- Provided data -
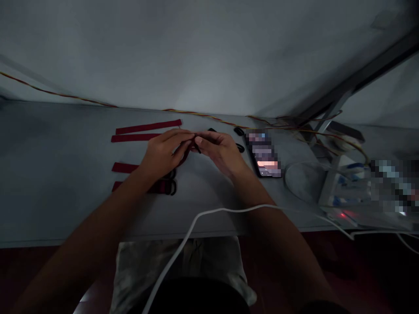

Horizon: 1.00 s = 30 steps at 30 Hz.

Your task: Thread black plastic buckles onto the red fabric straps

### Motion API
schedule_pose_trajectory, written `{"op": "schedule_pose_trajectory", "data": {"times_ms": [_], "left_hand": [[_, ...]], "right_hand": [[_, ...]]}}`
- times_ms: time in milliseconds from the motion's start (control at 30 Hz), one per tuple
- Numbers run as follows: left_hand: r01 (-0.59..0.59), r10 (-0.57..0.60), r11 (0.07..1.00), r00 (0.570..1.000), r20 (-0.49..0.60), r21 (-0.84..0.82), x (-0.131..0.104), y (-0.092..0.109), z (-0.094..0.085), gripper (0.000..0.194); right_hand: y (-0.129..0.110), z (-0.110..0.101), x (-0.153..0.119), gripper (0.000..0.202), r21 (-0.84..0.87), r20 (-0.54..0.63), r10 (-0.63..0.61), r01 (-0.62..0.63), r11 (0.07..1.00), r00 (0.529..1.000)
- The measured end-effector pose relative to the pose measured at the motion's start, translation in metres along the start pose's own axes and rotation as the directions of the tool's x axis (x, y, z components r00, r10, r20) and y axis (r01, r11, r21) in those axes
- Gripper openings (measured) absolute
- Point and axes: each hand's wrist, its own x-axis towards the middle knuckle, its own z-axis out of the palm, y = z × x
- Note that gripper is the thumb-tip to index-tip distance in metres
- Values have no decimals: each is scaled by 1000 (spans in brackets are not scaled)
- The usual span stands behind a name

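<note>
Over the middle of the grey table, my left hand (165, 152) and my right hand (221, 150) meet at the fingertips. Both are closed on a dark red strap (186, 158), which hangs down between them; a small dark piece shows below my right fingertips. Two flat red strips (149, 127) lie behind and left of my left hand. Nearer to me, partly under my left forearm, are more red straps (125, 167) with black rings (173, 187) at their right ends. Small black loops (239, 131) lie beyond my right hand.
A lit phone (264, 155) lies right of my right hand. A white cable (222, 209) crosses above my right forearm. Twisted wires (209, 115) run along the wall. At the right stand a white box (348, 183) and a metal frame (334, 111).
</note>
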Motion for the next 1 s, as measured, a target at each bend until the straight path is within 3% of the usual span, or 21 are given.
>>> {"op": "schedule_pose_trajectory", "data": {"times_ms": [200, 400, 500, 600, 833, 1000], "left_hand": [[6, -5, 999, 1000, -12, 48, -1, -1, 1, 9], [178, -181, 983, 976, -123, -37, 4, -5, -9, 9], [231, -235, 968, 971, -35, -99, 4, -1, -7, 16], [195, -184, 974, 977, 105, -115, 2, 5, -1, 35], [88, -88, 996, 996, 18, -2, 0, 1, 0, 16], [27, -36, 995, 995, 88, 94, 0, -8, -6, 19]], "right_hand": [[0, 7, 1, 28, 111, -21, 64, -62, 992, 998], [-7, -5, 5, 27, 161, -199, -33, 66, 985, 979], [-11, -6, 2, 28, 134, -187, -50, 76, 988, 981], [-11, 2, -2, 31, 55, -118, -39, 46, 997, 992], [-3, 10, -3, 33, -44, -31, -13, 11, 999, 999], [3, 5, 2, 27, -206, -45, -66, 55, 977, 997]]}}
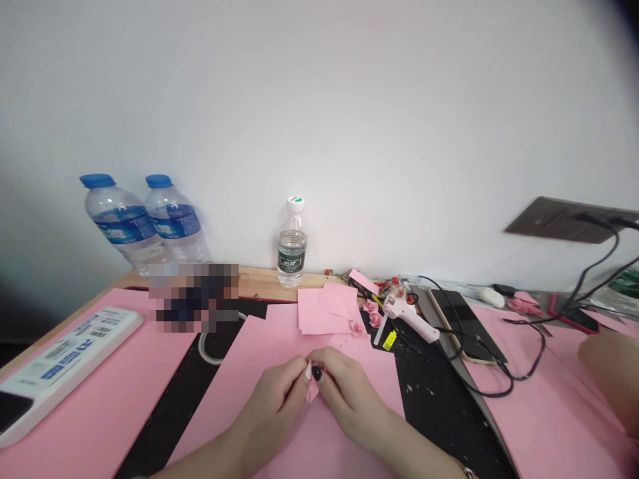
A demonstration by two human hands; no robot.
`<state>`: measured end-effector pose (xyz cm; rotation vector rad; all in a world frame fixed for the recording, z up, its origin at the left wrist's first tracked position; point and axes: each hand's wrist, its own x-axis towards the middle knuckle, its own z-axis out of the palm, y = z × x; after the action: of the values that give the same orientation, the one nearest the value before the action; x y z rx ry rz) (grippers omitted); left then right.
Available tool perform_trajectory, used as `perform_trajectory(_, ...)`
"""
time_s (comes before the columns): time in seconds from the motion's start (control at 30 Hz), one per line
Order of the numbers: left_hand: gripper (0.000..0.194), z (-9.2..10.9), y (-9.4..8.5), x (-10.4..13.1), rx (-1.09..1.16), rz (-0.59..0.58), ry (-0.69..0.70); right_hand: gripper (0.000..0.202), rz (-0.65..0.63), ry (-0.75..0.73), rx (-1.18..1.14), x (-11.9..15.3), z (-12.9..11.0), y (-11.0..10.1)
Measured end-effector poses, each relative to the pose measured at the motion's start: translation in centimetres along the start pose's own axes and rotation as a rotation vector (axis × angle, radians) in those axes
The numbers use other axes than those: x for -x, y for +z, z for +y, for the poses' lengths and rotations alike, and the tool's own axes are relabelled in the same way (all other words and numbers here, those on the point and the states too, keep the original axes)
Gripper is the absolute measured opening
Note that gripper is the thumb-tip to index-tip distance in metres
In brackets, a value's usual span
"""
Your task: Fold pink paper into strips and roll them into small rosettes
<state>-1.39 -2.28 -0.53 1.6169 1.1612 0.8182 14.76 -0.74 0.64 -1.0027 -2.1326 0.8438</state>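
A small folded piece of pink paper [312, 392] is pinched between my two hands, above a large pink sheet [279, 326]. My left hand [274, 402] grips its left side, thumb and fingers together. From the right, my right hand [349, 392] closes on the same piece, its dark-nailed thumb against the paper. Beyond my hands lie square pink sheets [324, 309] and several small pink paper roses [374, 319]. A white glue gun [409, 319] rests to their right.
Two large water bottles [124, 229] and a smaller bottle [291, 256] stand by the wall. A white box [74, 359] lies left. A phone [469, 326] and black cables [484, 392] lie right. Another person's arm [612, 372] reaches in at far right.
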Motion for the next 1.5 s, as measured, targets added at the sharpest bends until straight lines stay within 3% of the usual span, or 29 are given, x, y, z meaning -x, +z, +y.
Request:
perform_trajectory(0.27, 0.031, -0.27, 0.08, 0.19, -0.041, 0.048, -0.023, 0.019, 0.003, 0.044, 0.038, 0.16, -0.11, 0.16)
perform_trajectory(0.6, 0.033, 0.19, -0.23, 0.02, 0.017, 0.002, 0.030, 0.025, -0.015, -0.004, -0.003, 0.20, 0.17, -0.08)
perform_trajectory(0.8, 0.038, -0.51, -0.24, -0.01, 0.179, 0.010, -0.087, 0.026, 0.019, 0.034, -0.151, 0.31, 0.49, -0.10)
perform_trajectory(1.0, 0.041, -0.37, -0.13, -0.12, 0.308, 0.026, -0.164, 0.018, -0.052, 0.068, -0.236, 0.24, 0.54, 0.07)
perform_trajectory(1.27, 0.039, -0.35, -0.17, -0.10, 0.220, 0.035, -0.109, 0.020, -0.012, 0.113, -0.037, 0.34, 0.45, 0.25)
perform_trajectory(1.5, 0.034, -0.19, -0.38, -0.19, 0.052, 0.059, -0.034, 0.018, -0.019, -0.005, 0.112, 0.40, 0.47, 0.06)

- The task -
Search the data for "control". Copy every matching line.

- Response to the task -
- times_ms: time in milliseconds from the motion's start (control at 30 Hz), one per tuple
time_s (comes before the columns): time in seconds from the motion's start (control at 30 Hz), one per line

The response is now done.